È opportuno precisare che nell’Islam è inesistente un patto tra Allah e l’uomo musulmano, poiché Allah esclude di estendere la certezza della salvezza come promessa all’uomo. Per i musulmani, insistere sul fatto che Allah abbia concesso un patto di salvezza significa deprivare Allah dei suoi attributi di dio sovranamente padrone e loro di schiavi. Pertanto, anche se l’uomo si pente e ricevere perdono dal suo dio, il pentimento non garantisce la salvezza. Su quel maledetto ponte As-Sirat ci finiranno tutti, anche Maometto. Escluso Isa (il Gesù tutto islamico)! La descrizione coranica di Allah non corrisponde a quella del Dio della Bibbia che cerca i perduti. Il Dio della Bibbia, non soltanto è sovrano, ma nella sua natura, Egli è amore, fedele e il Salvatore per coloro che accettano il sacrificio espiatorio di Suo Figlio sulla croce. Quindi, secondo Allah, per andare in paradiso, occorre farcela con le proprie forze. La morte da martire è la via più breve e sicura.

[Ecco] la descrizione del Giardino che è stata promessa ai timorati [di Allah]:

“ci saranno ruscelli di un’acqua che mai sarà malsana e ruscelli di latte dal gusto inalterabile e ruscelli di un vino delizioso a bersi, e ruscelli di miele purificato. E ci saranno, per loro, ogni sorta di frutta e il perdono del loro Signore. Essi sono forse simili a coloro che rimangono in perpetuo nel Fuoco e che verranno abbeverati di un’acqua bollente che devasterà le loro viscere?”  (Sura 47:15)

Eppure, se il Corano fosse la continuazione della Parola di Dio, rivelata a Maometto, questa rivelazione dovrebbe almeno essere conforme alla precedente, cioè alla Vera e Unica Parola di Dio: La Bibbia.

Infatti, diversamente dal Corano, nessun impuro potrà entrare in cielo. (Isaia 35:8, Apocalisse 21:27)

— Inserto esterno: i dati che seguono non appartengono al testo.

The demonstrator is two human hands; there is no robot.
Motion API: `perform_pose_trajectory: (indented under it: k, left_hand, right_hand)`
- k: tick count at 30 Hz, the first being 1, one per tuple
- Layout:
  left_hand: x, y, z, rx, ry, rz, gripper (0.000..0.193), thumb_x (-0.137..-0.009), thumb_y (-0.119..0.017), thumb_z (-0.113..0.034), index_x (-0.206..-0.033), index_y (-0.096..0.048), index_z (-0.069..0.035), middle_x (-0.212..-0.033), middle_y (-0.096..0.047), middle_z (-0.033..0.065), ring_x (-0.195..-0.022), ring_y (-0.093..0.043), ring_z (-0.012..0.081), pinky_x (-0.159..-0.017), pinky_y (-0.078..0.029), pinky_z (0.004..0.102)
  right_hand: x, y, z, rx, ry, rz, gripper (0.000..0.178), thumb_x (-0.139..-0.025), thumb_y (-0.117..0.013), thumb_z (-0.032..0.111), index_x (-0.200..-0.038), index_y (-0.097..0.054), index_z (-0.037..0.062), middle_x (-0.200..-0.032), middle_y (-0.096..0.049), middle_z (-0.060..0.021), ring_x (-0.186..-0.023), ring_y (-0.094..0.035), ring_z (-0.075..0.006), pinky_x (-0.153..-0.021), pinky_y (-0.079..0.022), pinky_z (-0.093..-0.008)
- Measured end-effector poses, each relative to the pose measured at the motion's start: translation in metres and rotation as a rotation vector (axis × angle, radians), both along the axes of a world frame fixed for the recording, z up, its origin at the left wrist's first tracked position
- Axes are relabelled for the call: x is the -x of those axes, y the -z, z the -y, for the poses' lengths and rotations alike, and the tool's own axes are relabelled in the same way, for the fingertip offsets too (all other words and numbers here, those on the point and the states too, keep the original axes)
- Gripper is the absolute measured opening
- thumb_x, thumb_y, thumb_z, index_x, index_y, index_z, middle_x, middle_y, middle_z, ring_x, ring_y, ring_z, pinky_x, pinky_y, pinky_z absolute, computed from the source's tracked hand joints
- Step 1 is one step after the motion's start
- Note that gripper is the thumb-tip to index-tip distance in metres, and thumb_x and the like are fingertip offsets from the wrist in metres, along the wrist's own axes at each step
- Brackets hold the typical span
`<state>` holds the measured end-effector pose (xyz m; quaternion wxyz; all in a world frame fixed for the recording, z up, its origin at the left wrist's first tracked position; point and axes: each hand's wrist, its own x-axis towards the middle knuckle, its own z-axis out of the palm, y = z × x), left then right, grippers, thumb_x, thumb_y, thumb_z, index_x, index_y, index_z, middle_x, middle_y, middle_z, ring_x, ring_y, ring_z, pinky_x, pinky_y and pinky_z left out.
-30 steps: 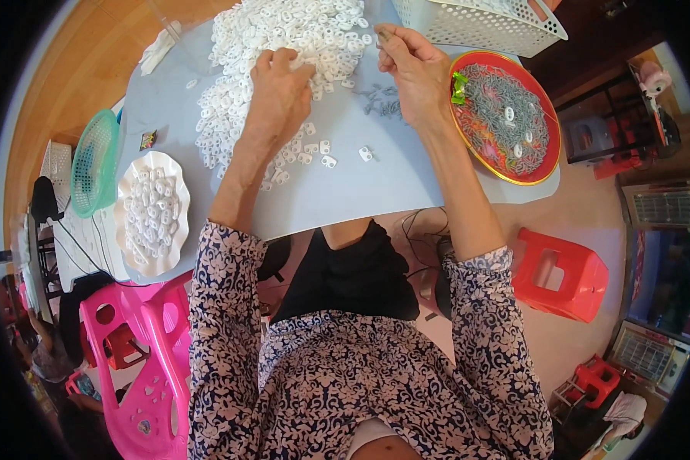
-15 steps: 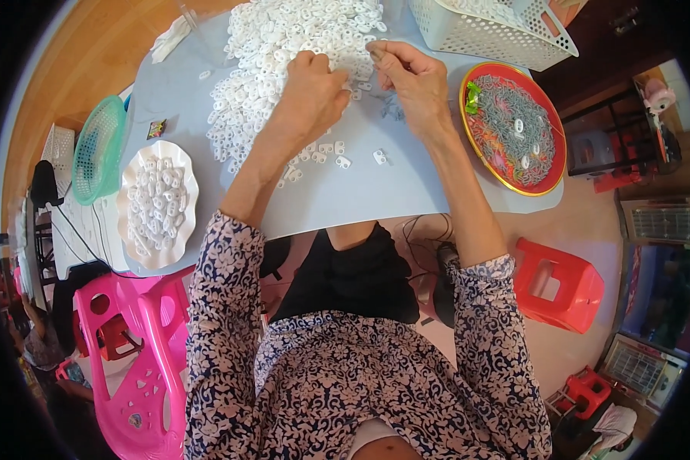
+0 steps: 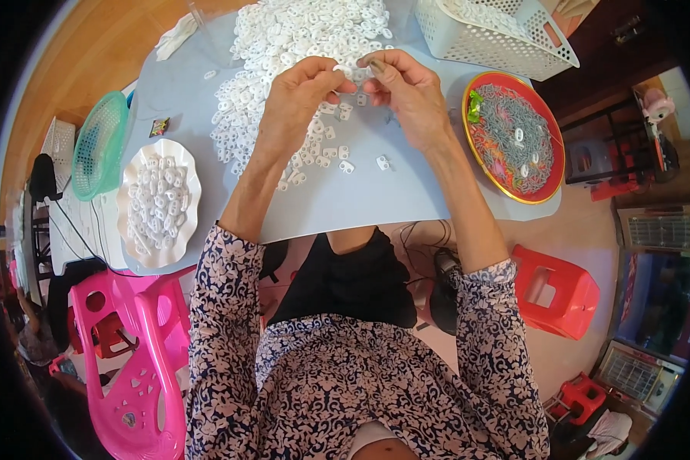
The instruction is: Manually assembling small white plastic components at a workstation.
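Over the near right part of a heap of small white plastic pieces [image 3: 307, 34], my two hands meet with their fingertips close together. My left hand [image 3: 300, 96] pinches one white plastic piece [image 3: 345, 71] between thumb and forefinger. My right hand [image 3: 412, 92] is closed in a pinch just right of that piece; whatever its fingertips hold is too small to make out. Several loose white pieces [image 3: 346, 166] lie on the table nearer me. To the right, a red round tray [image 3: 560, 165] with a gold rim holds many small grey parts [image 3: 506, 115] and a few white pieces.
On the left stands a scalloped white dish [image 3: 136, 249] of finished-looking white pieces, beside a green mesh basket [image 3: 100, 146]. A white perforated basket [image 3: 491, 54] sits at the far right of the grey table [image 3: 345, 203]. A pink chair [image 3: 161, 368] and a red stool [image 3: 575, 299] flank me.
My left hand has moved slightly right and up, from over the heap toward my right hand, and a white piece now shows in its fingertips. The right hand has shifted slightly left.
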<state>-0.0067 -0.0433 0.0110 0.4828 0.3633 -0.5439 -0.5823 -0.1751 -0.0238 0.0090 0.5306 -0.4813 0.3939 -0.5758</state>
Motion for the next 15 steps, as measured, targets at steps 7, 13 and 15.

Nel Corano c’è anche un’uscita di sicurezza per sfuggire alla regola biblica: “il salario del peccato è la morte e separazione eterna da Dio”.

 

Il purgatorio islamico

Come in altre religioni, anche nell’Islam esiste un Purgatorio, luogo di attesa per coloro che sulla terra non hanno compiuto buone azioni a sufficienza da meritare il Paradiso immediatamente, ma i cui peccati non sono così gravi da meritare la severa punizione dell’Inferno. Il girone più basso sarà occupato dai musulmani che sono usciti dall’Inferno dopo aver espiato i loro peccati; Maometto dice che essi entreranno in Paradiso a carponi. Essi staranno in lista di attesa per molto tempo in agonia, ansia, terrore. Hanno bisogno di compiere altre buone azioni per entrare nell’Eden. Vivranno in una sorta di stress psicologico aspettando che colui a cui hanno fatto un’ingiustizia, li perdoni. Essi guarderanno l’Inferno supplicando Allah di non gettarli nel fuoco.

Il Paradiso per i cristiani secondo le sacre Scritture:

  • È riservato ai puri di cuore (Matteo 5:8);
  • Vedremo Gesù (1 Giovanni 3:2, Apocalisse 22:3-4);
  • Né vivande, né bevande, ma pace e gioia nello Spirito Santo (Efesini 5:5-7, Galati 5:19-21, Romani 14:17);
  • Certamente non vi saranno fiumi di vino, ma fiumi di acqua viva (Apocalisse 21:6-8; 22).

La Bibbia descrive il Cielo come una città bella quanto unica, come un giardino-paradiso, non frutto di una visione umana.

“Ecco, io sto per venire e con me avrò la ricompensa da dare a ciascuno secondo le sue opere. Io sono l’alfa e l’omega, il primo e l’ultimo, il principio e la fine. Beati quelli che lavano le loro vesti per avere diritto all’albero della vita e per entrare per le porte nella città! Fuori i cani, gli stregoni, i fornicatori, gli omicidi, gli idolatri e chiunque ama e pratica la menzogna. Io, Gesù, ho mandato il mio angelo per attestarvi queste cose in seno alle chiese. Io sono la radice e la progenie di Davide, la lucente stella del mattino”. (Apocalisse 22:12-16)

È palese che il paradiso descritto da Maometto trova la sua origine nella mente farneticante dell’uomo, creatura finita e sensuale, ma non nella volontà da Dio.